Política
Participantes de seminário defendem inclusão digital e escuta das comunidades para reurbanização de favelas
Evento na Câmara debateu a integração de infraestrutura física, conectividade e regularização fundiária para romper ciclos de pobreza nas periferias
A superação do isolamento digital e urbano foi apontada por especialistas e gestores públicos como essencial para romper ciclos de pobreza nas favelas e periferias brasileiras.
Durante o seminário promovido pelo Centro de Estudos e Debates Estratégicos da Câmara dos Deputados, os debatedores defenderam que o acesso aos direitos básicos deve ir além da infraestrutura física tradicional, como saneamento básico, moradia e iluminação, integrando a conectividade digital como um pilar para o desenvolvimento social e a inclusão produtiva das comunidades.
O evento “Reurbanização das Favelas, Inclusão Digital e Futuro do Trabalho” foi promovido pelo deputado Hélio Lopes (PL-RJ). Ele destacou as definições enfrentadas diariamente pelos moradores dessas regiões em relação à internet.
“Nas favelas, o acesso à internet ainda é frequentemente marcado por instabilidade, baixa qualidade, alto custo, dependência de pacotes móveis, ausência de equipamentos adequados e especificações de letramento digital”, afirmou Lopes.
O deputado, que é relator do estudo sobre o tema, defendeu que a infraestrutura digital seja incorporada como parte essencial da urbanização.
Participação comunitária
A assessora técnica de Desenvolvimento de Programas da ONU-Habitat, Vanessa de Freitas , ressaltou a importância de as comunidades participarem diretamente da definição de seus destinos, contrapondo-se ao modelo de projetos que chegam às localidades.
“Urbanizar favelas não é só levar infraestrutura, água, luz, esgoto.
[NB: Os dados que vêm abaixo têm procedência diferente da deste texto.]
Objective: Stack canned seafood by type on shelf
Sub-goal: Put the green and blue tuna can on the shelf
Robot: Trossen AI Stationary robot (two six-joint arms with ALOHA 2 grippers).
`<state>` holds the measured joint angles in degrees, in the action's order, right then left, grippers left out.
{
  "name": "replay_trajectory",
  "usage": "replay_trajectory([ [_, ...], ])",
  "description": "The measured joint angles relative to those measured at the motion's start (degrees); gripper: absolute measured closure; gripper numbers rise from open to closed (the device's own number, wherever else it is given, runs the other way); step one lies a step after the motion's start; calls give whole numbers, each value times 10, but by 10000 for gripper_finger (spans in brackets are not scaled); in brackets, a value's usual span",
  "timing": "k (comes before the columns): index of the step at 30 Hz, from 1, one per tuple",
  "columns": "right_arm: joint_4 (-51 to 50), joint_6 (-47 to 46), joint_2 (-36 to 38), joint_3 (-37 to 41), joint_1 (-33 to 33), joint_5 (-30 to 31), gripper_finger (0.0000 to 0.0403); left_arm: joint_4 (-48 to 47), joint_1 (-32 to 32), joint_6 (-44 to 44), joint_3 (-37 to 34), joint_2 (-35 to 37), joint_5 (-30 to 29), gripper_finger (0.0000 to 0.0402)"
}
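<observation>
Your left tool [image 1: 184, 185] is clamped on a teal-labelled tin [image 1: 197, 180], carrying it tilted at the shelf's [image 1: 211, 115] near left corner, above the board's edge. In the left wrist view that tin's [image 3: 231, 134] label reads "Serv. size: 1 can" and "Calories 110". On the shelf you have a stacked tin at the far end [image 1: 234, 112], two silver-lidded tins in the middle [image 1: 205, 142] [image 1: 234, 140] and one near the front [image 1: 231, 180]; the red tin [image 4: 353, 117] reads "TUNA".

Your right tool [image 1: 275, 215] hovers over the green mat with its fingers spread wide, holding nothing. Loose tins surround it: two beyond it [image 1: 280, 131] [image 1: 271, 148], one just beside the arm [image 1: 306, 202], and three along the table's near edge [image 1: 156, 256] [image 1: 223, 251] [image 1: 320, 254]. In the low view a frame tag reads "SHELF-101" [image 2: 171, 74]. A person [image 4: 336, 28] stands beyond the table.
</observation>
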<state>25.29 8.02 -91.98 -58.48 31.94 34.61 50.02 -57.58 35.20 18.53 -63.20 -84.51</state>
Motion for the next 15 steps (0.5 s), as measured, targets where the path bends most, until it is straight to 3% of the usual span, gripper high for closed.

Urbanizar favelas é garantir direitos, garantir direito à cidade, garantir acesso a políticas públicas”, afirmou Vanessa.
Um representante da ONU explicou que o programa Periferia Viva , do governo federal, utiliza assessoria técnico-territorial instalada nas comunidades para debater os projetos com os moradores, garantindo que as intervenções atendam às especificidades locais.
Cidade Mulher
Entre as metodologias participativas citadas por Vanessa, está o projeto Cidade Mulher , que envolve mulheres para mapear problemas de segurança pública sob sua própria perspectiva.
“Engajar as mulheres, fazer com que elas se localizem no mapa, marquem problemas de segurança, identifiquem possíveis mudanças no ambiente urbano para melhorar a segurança”, detalhou Vanessa de Freitas. Segundo ela, pequenas intervenções, como melhorias na iluminação pública, causam impacto direto na sensação de segurança desse grupo.
Desenho de Espaços Públicos
Outra metodologia utilizada no programa é o Desenho de Espaços Públicos , voltado para a escuta de crianças. O processo envolve caminhadas exploratórias pelo território, construção de maquetes físicas e até o uso de jogos digitais.
As ideias elaboradas pelas crianças são convertidas por arquitetos em projetos básicos para implementação pela prefeitura ou pelo governo. Vanessa enfatizou ainda “a importância de a própria comunidade ser capacitada para fazer o levantamento de dados do território”.
Sustentabilidade econômica
A necessidade de integrar a tecnologia para contribuir para a economia local foi o foco da apresentação de María Migliore , ex-ministra de Desenvolvimento Humano e Habitat da Cidade de Buenos Aires. Ela também argumentou que as intervenções públicas não podem se limitar às obras físicas, mas devem focar na sustentabilidade financeira de longo prazo dos moradores.
"Muitas vezes as pessoas estão trabalhando de forma informal, precária, mas elas trabalham, elas têm trabalho. Mas é importante ver como isso pode ser mais produtivo, mais central", comentou o especialista. "Isso está relacionado com uma vinculação de uma forma mais forte com os ecossistemas produtivos da própria cidade. Não pensar numa intervenção nestes bairros de formação ilhada."
Regularização fundiária
O prefeito de Piraí (RJ) e ex-governador do Rio de Janeiro, Luiz Fernando Pezão , citou a regularização fundiária como uma ferramenta pública mais urgente e transformadora para essas regiões. “Pelo Rio ter sido capital, há um conflito de a gente não saber de quem é a terra”, justificou.
Ele lembrou a experiência na comunidade da Rocinha, onde foram entregues milhares de títulos de propriedade, mas apontados entre burocráticos decorrentes da divisão de propriedades entre município, estado e União.
De acordo com Pezão, a concessão de títulos de posse, casada com investimentos em equipamentos como creches, escolas e bibliotecas, promove segurança jurídica e permite aos moradores acessar linhas de financiamento habitacional para reformar suas residências.